Thank you for your reply, was very helpful to understand it a bit more. My GP read out email from cardiologist and that was what he said and no mention of anything else. Im presuming from that there wasnt anything else abnormal on it. I just wondered, when you had mentioned my thyroid, could this cause a change on ECG if wasnt quite right? I havent actually had it checked recently, but will ask if GP can do so next week. Does it always mean there is something wrong if a 'short pr interval' shows up? I will be doing what GP and cardiologist advise with tests etc..., and take it from there, thankyou for your help in the meantime.

Accepted Answer

Date:Jan / 2012

Thank you for your question.

Thanks, I am pleased my reply has been helpful in understanding the clinical scenario.
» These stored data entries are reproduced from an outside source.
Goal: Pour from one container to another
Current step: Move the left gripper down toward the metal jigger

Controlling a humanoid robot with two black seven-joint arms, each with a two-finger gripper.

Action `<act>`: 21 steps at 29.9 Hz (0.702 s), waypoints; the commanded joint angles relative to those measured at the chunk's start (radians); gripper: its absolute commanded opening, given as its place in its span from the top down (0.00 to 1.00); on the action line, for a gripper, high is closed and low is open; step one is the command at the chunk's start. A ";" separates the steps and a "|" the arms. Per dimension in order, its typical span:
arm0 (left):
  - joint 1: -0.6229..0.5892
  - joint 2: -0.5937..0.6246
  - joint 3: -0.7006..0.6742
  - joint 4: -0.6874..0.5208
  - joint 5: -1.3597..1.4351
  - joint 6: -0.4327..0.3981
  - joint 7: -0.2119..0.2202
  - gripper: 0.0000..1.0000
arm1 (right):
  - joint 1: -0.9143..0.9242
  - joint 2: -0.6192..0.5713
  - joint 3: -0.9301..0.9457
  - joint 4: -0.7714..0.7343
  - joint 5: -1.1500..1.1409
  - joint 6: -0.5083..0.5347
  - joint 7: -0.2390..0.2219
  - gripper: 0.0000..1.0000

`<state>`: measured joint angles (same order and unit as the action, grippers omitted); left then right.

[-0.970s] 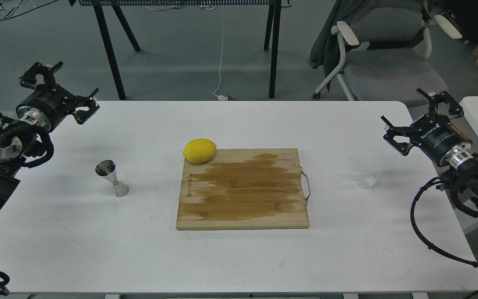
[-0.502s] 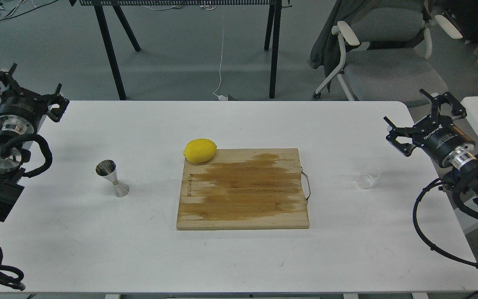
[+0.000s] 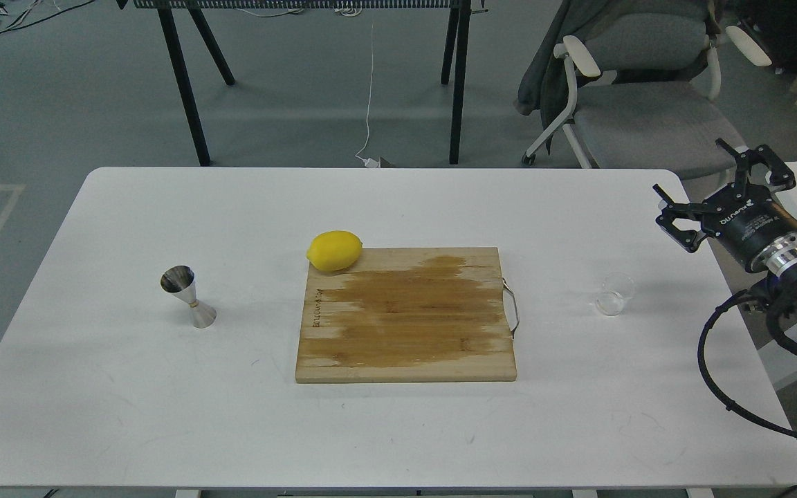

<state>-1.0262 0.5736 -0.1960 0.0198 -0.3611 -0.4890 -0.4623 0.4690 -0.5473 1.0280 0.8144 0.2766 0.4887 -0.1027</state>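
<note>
While the right claw (image 3: 722, 187) is hanging spread and empty off the right edge of the surface (image 3: 129, 387) | clear cup (image 3: 614, 294) is sitting near that edge, risking a knock-off | jigger (image 3: 187, 297) is standing top-heavy toward the left edge | board (image 3: 405, 315) is blocking the middle | left claw is lying out of view.

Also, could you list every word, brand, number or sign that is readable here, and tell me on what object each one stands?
White lettering on the body of the right end effector: probably a brand, seen upside down and too small to read with certainty.
Dark burned mark along the left edge of the cutting board: a short word running sideways, too blurred to read.
Steel jigger, clear cup, lemon: no text visible.
</note>
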 commanded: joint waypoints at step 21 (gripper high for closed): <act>0.302 -0.347 1.217 1.151 0.011 0.000 -0.026 0.00 | -0.016 -0.016 0.003 -0.012 -0.002 0.000 0.001 0.01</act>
<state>-0.7962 0.1633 0.9376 1.1461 -0.3478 -0.4888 -0.4889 0.4615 -0.5618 1.0297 0.8030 0.2747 0.4887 -0.1027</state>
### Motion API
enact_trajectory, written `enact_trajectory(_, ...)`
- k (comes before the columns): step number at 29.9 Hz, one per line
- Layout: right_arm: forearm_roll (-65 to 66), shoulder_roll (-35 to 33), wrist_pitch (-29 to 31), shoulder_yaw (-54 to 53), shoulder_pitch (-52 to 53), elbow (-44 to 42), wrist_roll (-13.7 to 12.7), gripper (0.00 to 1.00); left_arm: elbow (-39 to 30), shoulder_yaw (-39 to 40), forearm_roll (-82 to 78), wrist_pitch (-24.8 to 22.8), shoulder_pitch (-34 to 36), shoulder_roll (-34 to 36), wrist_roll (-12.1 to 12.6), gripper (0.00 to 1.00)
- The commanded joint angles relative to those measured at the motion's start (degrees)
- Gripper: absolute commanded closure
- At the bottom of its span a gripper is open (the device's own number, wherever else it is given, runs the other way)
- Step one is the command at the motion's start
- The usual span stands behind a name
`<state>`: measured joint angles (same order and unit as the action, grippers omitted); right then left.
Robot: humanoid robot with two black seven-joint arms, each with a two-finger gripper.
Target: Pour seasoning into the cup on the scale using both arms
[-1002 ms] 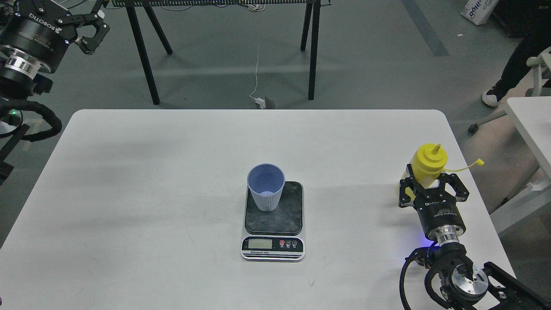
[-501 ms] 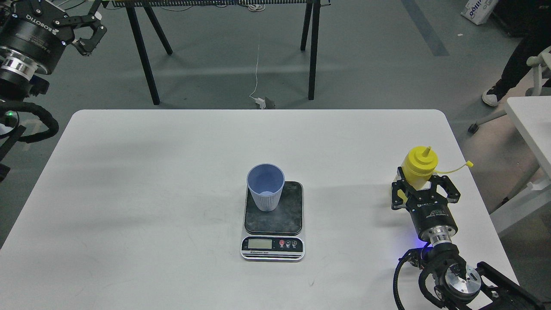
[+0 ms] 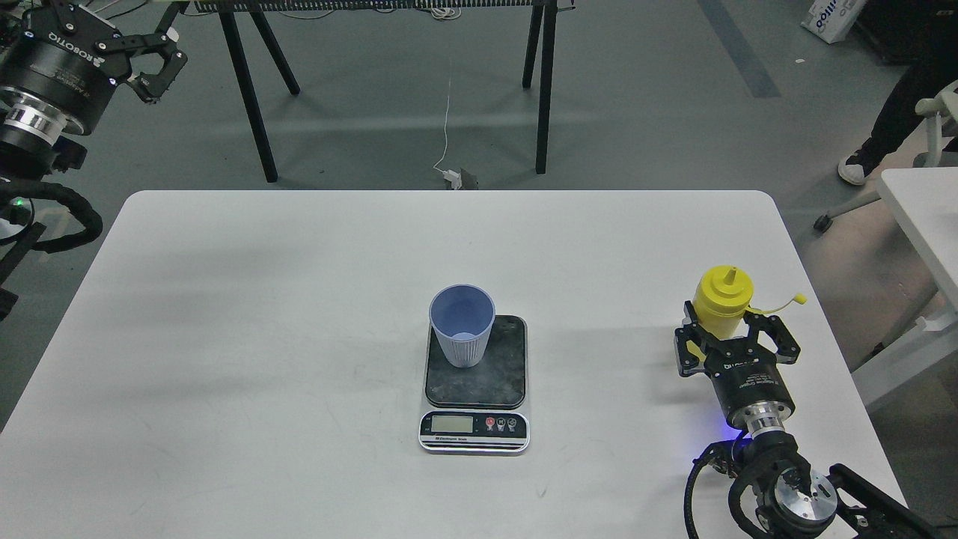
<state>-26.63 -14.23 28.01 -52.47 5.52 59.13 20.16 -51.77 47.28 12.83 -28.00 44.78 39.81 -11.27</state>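
Note:
The yellow seasoning bottle (image 3: 722, 299) stands upright near the table's right edge, its tethered cap (image 3: 799, 299) hanging out to the right. My right gripper (image 3: 730, 331) is closed around the bottle's lower body, which it hides. The light-blue ribbed cup (image 3: 462, 323) stands upright on the back left of the scale's dark plate (image 3: 490, 370). The scale's display (image 3: 452, 424) faces me. My left gripper (image 3: 153, 56) is open and empty, raised well off the table beyond its far left corner.
The white table (image 3: 262, 337) carries only the scale and the bottle. Black trestle legs (image 3: 247, 97) stand behind it on the floor. A second white table (image 3: 924, 217) and a person's leg (image 3: 891, 112) are at the right.
My right gripper has come down and drawn slightly left with the bottle, which now looks smaller and lower. My left gripper shifted only slightly.

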Motion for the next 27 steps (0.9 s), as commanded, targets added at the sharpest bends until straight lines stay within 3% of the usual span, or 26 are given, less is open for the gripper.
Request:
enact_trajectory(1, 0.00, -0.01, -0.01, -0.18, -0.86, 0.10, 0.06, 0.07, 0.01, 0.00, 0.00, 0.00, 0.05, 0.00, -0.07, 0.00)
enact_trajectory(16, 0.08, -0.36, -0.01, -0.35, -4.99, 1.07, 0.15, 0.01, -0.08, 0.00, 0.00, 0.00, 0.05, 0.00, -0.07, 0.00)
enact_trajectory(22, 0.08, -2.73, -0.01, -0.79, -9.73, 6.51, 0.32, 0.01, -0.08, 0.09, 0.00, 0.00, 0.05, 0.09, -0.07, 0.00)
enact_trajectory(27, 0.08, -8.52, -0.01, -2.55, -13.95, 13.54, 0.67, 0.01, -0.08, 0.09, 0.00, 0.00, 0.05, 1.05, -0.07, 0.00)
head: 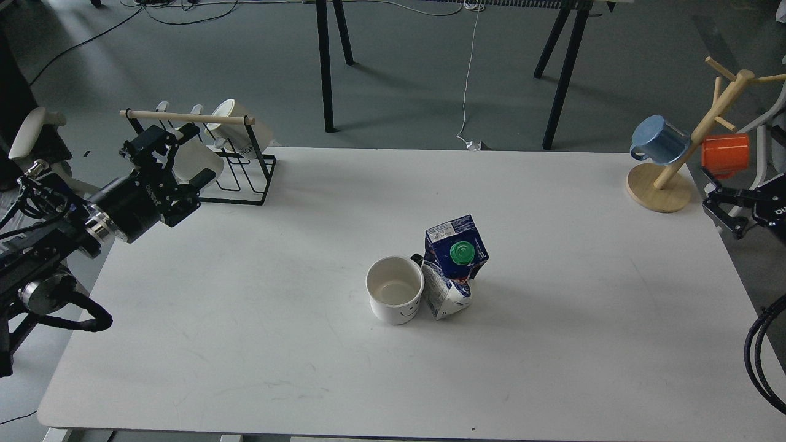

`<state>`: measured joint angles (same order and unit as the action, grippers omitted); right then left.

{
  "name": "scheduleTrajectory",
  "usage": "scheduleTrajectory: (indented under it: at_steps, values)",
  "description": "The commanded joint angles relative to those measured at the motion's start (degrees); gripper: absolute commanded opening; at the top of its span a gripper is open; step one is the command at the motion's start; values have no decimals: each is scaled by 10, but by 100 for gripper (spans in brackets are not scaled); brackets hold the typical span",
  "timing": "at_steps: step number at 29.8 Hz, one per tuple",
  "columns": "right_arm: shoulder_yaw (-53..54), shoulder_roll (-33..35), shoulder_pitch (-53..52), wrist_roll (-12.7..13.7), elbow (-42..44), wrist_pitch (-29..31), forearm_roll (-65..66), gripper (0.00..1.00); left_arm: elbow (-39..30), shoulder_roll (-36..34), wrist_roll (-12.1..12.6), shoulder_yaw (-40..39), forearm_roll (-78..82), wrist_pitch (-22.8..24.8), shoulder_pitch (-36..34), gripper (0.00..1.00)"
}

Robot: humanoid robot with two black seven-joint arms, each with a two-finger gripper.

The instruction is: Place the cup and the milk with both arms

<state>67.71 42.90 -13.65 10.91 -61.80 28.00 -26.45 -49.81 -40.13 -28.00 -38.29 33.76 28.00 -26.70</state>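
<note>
The white cup (395,298) with a smiley face stands upright and empty near the middle of the white table (245,319). The blue-and-white milk carton (455,265) with a green cap stands right next to it on its right, touching it, its lower part dented. My left gripper (174,158) is open and empty at the table's far left, in front of the mug rack, far from both. My right gripper (712,202) is open and empty at the right edge of the view, just off the table's right side.
A black wire mug rack (245,184) with a wooden bar holds cream mugs (236,126) at the back left. A wooden mug tree (660,187) at the back right carries a blue mug (660,141) and an orange mug (726,155).
</note>
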Motion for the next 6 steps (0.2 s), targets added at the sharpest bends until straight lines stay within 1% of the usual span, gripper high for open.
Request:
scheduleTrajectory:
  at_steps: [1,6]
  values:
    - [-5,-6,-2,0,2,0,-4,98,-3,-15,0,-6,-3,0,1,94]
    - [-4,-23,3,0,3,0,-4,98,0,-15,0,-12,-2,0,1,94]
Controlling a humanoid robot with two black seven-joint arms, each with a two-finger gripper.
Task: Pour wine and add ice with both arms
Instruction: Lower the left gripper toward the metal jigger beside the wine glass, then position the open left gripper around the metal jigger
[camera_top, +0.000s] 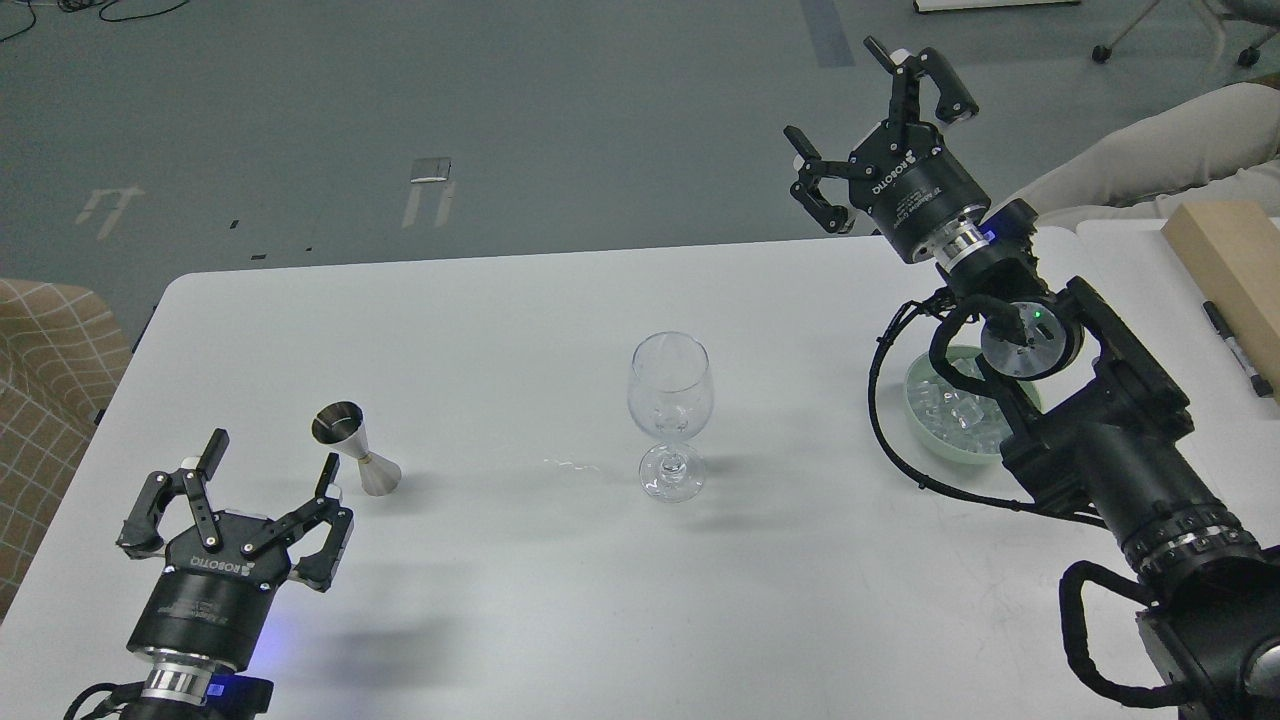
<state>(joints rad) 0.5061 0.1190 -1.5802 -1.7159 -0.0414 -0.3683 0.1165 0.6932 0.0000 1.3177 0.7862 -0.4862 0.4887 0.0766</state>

Thyroid hormone essentially helps 'drive' metabolic process in our body. An underactive thyroid gland would slow us down, casue easy fatigue, constipation, weight gain, feeling colder than usual, slow heart rates or 'bradycardia' and sometimes low mood. On the other hand, an overactive Thyroid gland ('hyperthyroidism', sometimes 'mimicked' by Thyroxine medication if the dosage is a bit more than our body requires), can result in increased metabolic process; resulting in weight loss, diarrhoea, increased sweating or heat intolerance, anxiety, fast heart rates including irregular heart beat known as 'Atrial Fibrillation' which can be persistant or can 'come and go', when it is called 'Paroxysmal Atrial Fibrillation'. Sometimes, very fast heart rates can reduce the conduction time or the time the 'electrical impulse' travels from the starting point of 'SA node' at the top of Right Atrium to the middle point of the conducting tissue- the 'AV node'; hence showing up as possibly reduced p r interval (but the pre-condition is a very fast heart rate !). 

In summary, if you have not had your 'Thyroid profile' (T4, TSH and sometimes,T3) blood test checked in some time; it may be worth your while discussing this with your own GP who may consider checking this. I provide this reference for information:http://heartdisease.about.com/od/lesscommonheartproblems/a/thyroidheart_2.htm

Given all the information, again, I feel that the appropriate steps (investigations as suggested by the Cardiologist to your GP as previously mentioned) have been taken and hope that the additional information I have provided is helpful to you.

Best Wishes,

Thank you for using ThanksDr. I do hope this information is of use to you.